Found a funny video on the Synthopia web site today: the development of electronic music from John Cage to Aphex Twin in 3 minutes.

Although the selection of artists is questionable and not at all complete (where is Kraut rock apart from Kraftwerk, Brian Eno and ambient music, industrial bands of the ’80/’90s?) and a lot of emphasis is put on HipHop and Dance music as the drivers of electronic music, it is still funny to watch 50 years of electronic music compressed into this short video sequence of 3 minutes:

The video was posted on the YouTube channel of R41N570RM.

Another original take on the timelines of electronic music is Ishkur’s Guide To Electronic Music. This Flash app uses contemporay Dance styles (House, Techno, Trance etc.) as entries to map the development of styles and substyles from the seventies onwards, providing sound fragments of each substyle in the map. A very useful tool to get acquainted with the numerous sub-genres available in todays electronic music scene.

If you are interested in the history of electronic and experimental music, including recordings and instruments, you should definitively check out this book: Electronic and Experimental Music – Technology, Music and Culture by Thom Holmes.

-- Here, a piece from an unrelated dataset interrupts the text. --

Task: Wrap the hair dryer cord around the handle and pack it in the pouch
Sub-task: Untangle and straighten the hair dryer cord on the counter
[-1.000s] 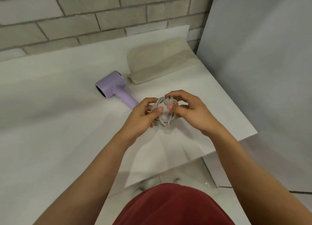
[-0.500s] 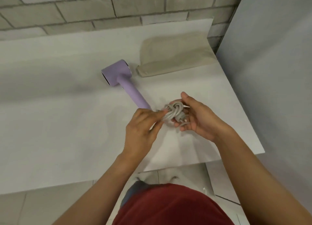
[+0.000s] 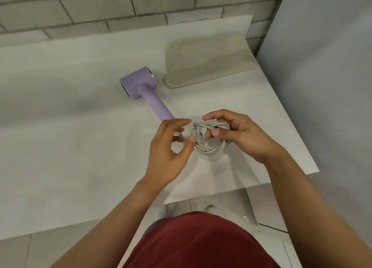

The first edition of this textbook appeared already 20 years ago. The current 13th edition begins with the early history of electronic music (Cahill, Varese, theremin, ondes martenot) and ends with Afrika Bambaata, hiphop and turntablism. It provides a global view of electronic music culture and therefore is not restricted to “contemporary” composition, but also includes jazz, rock and hiphop artists. The book focuses on what the author calls the history of the “marriage of technology and music”, fueled by the idea that many techniques and concepts dating from the earliest developments of electronic music still govern contemporary electronic music.

lectronic and Experimental Music- Thom Holmes

Aimed at instructors and students, it is accompanied by a (free) web site, which contains summaries of all chapters in Powerpoint format and a very useful list of online resources. A must read for lovers of (electronic) noises!

I acquired the Clavia Nord MicroModular synth recently through eBay. The Nord MicroModular is a stripped down version of the mighty Nord Modular system and can be considered to be “the mother of modular software synths”. A PC software application is used to virtually patch, tweak, edit and design the MicroModulars synth patches in a modular fashion. Produced in 1999, this is still a standalone PC application and not a VSTi to be integrated in a DAW, however.

Nord MicroModular

Besides software the MicroModular consists of a small four-knobbed MicroModular interface/controller unit which houses the DSP power and audio and midi in/outs. After you’ve created a patch using the software you can load it into one of 99 memories within the controller. It can then be used live or in a MIDI studio as a synth module. The MicoModular controller has a volume knob and 3 other knobs that can be assigned editable parameters.

Nord Modular Editor

Limited as this might appear, you still get one of the biggest and most powerful modular synthesizer emulator software programs in the world: it contains loads of sound and filtering and effects modules, is fully modular in setup and has a simple and user friendly user interface. A nifty feature is that it can be used both as a modular synthesizer and a audio filterbank, by using the audio L/R inputs for filtering and modifying sounds of other synthesizers or samplers.